Juliano Ribeiro Salgado è il figlio primogenito del fotografo brasiliano Sebastião Salgado, il quale da quarant’anni gira il mondo con la sua macchina fotografica, realizzando sublimi e brutali immagini in bianco e nero dotate di rara potenza lirica.

Il sale della terra, opera incentrata sulla irragionevolezza umana, si apre con immagini che ritraggono i cercatori d’oro brasiliani all’opera nella più grande miniera a cielo aperto del pianeta, talmente accalcati l’uno all’altro da sembrare piccole e disperate formiche operose. La pellicola prosegue con il fotografo Sebastião Salgado che recita la parte di se stesso, portandosi alternativamente dietro e davanti all’obiettivo per raccontare la storia della sua vita e di tutto l’universo che ha  saputo esplorare e fotografare.

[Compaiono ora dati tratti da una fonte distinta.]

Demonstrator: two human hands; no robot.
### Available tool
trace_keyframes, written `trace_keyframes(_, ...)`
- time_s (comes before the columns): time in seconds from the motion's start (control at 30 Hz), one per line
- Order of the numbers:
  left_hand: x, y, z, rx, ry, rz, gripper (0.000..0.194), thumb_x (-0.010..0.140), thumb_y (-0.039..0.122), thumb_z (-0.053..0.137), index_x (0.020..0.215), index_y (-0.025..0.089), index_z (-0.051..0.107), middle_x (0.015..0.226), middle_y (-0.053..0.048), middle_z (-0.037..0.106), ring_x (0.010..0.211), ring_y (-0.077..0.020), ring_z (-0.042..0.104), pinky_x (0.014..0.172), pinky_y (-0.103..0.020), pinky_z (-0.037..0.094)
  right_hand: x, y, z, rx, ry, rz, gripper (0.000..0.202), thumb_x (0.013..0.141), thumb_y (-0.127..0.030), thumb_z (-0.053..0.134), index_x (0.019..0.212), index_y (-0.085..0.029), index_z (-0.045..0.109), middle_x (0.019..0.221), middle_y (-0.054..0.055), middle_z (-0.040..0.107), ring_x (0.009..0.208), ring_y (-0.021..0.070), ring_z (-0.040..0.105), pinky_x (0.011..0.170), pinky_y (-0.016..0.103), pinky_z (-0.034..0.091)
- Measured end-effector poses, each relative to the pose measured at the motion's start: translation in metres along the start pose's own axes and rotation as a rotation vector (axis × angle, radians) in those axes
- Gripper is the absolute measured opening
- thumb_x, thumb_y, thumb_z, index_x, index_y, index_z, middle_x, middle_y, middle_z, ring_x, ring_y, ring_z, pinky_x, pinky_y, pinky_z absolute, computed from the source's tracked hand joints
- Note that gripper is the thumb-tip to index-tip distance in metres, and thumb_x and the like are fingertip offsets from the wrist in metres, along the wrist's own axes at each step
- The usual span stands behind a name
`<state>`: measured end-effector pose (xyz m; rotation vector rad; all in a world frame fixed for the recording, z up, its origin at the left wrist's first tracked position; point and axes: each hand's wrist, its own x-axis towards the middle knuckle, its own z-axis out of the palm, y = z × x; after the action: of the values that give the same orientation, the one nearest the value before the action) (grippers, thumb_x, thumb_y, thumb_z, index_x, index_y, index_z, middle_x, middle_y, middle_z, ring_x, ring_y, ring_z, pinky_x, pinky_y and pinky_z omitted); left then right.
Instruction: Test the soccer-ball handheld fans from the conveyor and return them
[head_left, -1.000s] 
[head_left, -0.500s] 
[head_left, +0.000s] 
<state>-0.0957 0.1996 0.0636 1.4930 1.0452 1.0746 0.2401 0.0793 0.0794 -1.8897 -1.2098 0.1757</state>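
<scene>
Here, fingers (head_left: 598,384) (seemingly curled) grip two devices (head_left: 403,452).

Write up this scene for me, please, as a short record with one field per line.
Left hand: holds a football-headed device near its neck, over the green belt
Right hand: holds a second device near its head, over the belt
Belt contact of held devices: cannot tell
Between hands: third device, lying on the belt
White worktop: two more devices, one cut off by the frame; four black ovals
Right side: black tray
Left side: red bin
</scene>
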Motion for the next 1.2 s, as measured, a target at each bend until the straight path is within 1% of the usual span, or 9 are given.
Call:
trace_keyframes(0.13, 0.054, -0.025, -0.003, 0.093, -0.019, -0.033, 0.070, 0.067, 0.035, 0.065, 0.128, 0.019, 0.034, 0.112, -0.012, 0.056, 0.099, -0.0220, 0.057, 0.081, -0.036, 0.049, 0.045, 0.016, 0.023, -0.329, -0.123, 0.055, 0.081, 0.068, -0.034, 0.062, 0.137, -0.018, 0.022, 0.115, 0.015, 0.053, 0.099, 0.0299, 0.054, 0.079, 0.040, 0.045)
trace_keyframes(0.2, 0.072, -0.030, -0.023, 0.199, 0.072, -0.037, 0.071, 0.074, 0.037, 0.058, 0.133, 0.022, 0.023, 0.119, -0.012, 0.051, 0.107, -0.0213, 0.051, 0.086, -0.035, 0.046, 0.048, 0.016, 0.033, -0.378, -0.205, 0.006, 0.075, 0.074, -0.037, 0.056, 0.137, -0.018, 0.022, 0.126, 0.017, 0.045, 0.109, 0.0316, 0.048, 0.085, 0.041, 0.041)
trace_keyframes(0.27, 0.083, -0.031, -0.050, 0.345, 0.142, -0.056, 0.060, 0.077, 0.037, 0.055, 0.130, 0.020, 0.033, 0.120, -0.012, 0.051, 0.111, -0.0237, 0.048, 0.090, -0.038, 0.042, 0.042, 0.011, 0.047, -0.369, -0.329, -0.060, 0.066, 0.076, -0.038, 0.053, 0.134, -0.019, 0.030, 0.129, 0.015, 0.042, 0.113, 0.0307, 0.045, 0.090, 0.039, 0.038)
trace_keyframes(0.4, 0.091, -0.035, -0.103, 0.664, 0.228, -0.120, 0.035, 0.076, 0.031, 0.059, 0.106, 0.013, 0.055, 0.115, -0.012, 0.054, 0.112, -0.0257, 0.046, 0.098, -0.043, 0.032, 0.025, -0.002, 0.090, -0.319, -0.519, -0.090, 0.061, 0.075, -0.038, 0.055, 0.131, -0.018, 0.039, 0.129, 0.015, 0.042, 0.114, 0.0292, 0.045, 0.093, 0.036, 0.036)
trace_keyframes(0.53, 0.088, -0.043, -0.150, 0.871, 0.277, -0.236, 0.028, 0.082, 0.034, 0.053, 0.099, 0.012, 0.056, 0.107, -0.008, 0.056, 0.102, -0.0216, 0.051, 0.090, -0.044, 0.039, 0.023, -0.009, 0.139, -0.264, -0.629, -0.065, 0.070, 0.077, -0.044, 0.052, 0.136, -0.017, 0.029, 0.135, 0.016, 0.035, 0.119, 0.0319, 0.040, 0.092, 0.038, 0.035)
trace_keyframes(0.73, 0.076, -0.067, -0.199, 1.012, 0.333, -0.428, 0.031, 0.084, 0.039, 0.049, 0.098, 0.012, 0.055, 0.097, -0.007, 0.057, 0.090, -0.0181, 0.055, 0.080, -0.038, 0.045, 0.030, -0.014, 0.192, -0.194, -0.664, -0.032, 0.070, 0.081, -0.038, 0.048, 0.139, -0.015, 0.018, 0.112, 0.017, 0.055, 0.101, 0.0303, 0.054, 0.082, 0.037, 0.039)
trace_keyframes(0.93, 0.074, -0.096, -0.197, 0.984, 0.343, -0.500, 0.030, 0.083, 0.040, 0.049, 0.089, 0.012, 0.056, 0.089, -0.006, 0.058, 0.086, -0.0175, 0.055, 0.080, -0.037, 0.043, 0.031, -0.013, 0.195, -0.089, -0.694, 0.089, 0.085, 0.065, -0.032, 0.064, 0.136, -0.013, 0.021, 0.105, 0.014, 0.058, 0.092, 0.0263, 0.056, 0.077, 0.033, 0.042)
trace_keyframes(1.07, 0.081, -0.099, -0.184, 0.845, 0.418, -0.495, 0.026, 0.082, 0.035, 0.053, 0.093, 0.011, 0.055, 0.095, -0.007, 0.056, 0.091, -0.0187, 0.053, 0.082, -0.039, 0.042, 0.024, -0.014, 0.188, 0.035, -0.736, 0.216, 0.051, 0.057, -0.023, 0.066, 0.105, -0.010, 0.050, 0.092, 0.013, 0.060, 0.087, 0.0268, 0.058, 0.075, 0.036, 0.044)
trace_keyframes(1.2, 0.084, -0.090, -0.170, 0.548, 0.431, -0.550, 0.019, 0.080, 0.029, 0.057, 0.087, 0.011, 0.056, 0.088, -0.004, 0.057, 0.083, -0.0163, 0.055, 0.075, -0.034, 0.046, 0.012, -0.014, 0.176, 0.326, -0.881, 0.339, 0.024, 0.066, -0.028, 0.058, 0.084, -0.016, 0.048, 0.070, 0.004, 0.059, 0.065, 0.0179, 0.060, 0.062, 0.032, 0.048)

Le fotografie che si susseguono nella pellicola, conferendole grande impatto umanitario e sociale, ritraggono la siccità del Sahel, le genti più misere della Colombia, le tribù del Brasile minacciate dall’economia moderna, i terribili genocidi africani, i pozzi petroliferi incendiati nel Kuwait, in un'alternanza di immagini di mestieri, esodi, sofferenze e morte, per informare, provocare ed emozionare.

Dopo il viaggio in Rwanda, Sebastião Salgado che per realizzare i suoi reportage si mescola per mesi alle popolazioni in modo da vivere a stretto contatto con i suoi soggetti, è tornato a casa psicologicamente distrutto da tutta quella sofferenza. Nella pellicola vediamo come la moglie Lèlia Wanick, sua musa ispiratrice, riesce a salvarlo coinvolgendolo in un progetto ecologista di riforestazione delle sue terre natie disseccate dalla siccità.

Il sale della terra non è un documentario in senso stretto, ma un film epico di sensibilità elevata che conferendo dinamismo alla staticità delle immagini fotografiche di Salgado mette lo spettatore brutalmente di fronte alla crudeltà dell’uomo moderno, in contrasto con la meravigliosa bellezza del nostro pianeta laddove egli non è ancora riuscito a contaminarlo.